#### DATA SHOWN
=== Begin Enclosure ===
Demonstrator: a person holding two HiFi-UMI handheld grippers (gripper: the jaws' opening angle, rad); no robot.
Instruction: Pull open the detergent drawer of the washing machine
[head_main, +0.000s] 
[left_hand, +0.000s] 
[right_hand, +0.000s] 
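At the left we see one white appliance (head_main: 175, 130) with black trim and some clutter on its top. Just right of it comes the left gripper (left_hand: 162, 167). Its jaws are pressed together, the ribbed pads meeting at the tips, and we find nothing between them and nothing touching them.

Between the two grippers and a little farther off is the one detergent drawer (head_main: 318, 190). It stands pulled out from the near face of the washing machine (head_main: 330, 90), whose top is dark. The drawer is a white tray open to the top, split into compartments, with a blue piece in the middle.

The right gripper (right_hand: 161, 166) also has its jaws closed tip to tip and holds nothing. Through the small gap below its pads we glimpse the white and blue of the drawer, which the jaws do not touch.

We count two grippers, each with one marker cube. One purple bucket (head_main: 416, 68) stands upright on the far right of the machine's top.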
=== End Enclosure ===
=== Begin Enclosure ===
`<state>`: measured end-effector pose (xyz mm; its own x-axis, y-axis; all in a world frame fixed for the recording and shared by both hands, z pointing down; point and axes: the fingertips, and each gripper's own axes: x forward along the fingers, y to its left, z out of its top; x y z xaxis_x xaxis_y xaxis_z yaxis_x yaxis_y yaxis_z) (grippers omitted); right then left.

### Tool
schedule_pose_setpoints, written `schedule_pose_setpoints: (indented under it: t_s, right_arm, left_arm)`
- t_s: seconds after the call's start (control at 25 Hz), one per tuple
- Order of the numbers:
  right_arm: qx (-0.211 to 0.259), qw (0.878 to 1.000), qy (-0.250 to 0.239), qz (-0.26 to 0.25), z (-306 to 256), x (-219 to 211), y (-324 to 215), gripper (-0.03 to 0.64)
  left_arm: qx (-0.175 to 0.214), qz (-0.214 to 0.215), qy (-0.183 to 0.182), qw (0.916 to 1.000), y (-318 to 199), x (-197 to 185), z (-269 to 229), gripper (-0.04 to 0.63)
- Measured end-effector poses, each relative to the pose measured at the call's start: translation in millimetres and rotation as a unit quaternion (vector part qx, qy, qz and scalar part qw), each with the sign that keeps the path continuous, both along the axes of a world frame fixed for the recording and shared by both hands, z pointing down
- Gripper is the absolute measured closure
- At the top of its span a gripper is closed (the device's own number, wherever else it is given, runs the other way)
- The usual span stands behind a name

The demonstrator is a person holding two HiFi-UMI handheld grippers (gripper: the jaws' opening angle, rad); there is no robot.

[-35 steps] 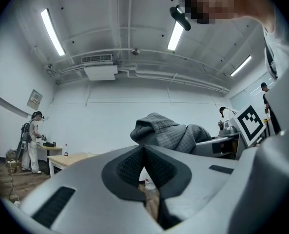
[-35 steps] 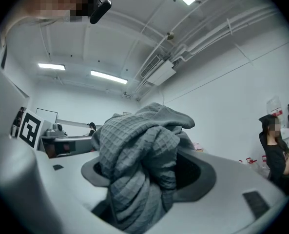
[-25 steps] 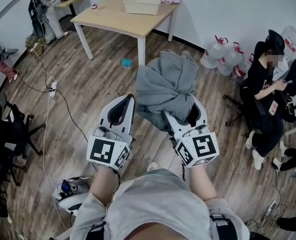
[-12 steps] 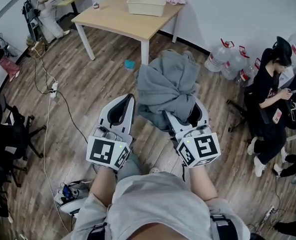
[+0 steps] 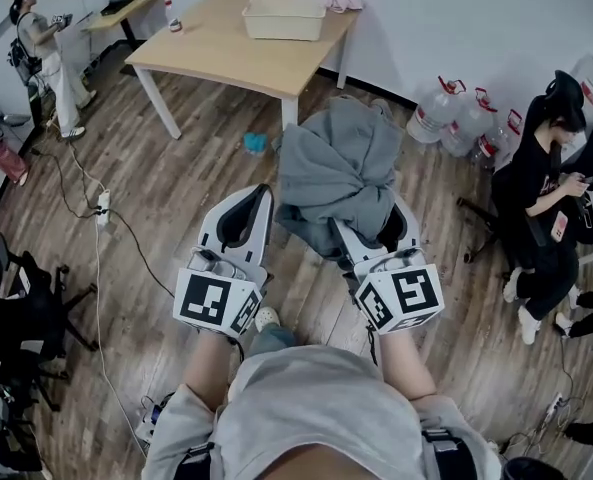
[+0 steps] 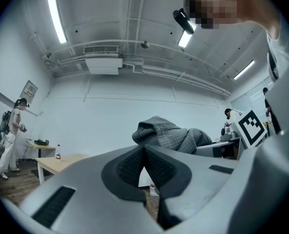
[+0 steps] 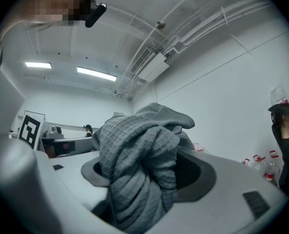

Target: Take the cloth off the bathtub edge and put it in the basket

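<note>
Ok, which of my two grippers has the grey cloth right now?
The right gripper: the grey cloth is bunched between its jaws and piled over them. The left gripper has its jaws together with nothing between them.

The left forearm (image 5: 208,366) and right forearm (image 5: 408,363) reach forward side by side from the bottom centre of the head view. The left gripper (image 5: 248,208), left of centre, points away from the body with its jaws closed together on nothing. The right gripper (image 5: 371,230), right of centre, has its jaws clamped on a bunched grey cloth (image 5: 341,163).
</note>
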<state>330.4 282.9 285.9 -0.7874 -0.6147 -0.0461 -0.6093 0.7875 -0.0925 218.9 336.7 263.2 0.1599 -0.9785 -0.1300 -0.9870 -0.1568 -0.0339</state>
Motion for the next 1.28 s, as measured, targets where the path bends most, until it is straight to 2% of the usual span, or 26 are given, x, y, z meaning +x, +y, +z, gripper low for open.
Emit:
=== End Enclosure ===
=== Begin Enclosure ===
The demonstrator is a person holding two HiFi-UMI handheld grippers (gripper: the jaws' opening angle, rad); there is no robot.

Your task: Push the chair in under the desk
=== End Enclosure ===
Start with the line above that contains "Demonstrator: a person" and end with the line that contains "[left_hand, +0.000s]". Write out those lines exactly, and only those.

Demonstrator: a person holding two HiFi-UMI handheld grippers (gripper: the jaws' opening angle, rad); no robot.
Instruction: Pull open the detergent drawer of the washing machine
[head_main, +0.000s] 
[left_hand, +0.000s] 

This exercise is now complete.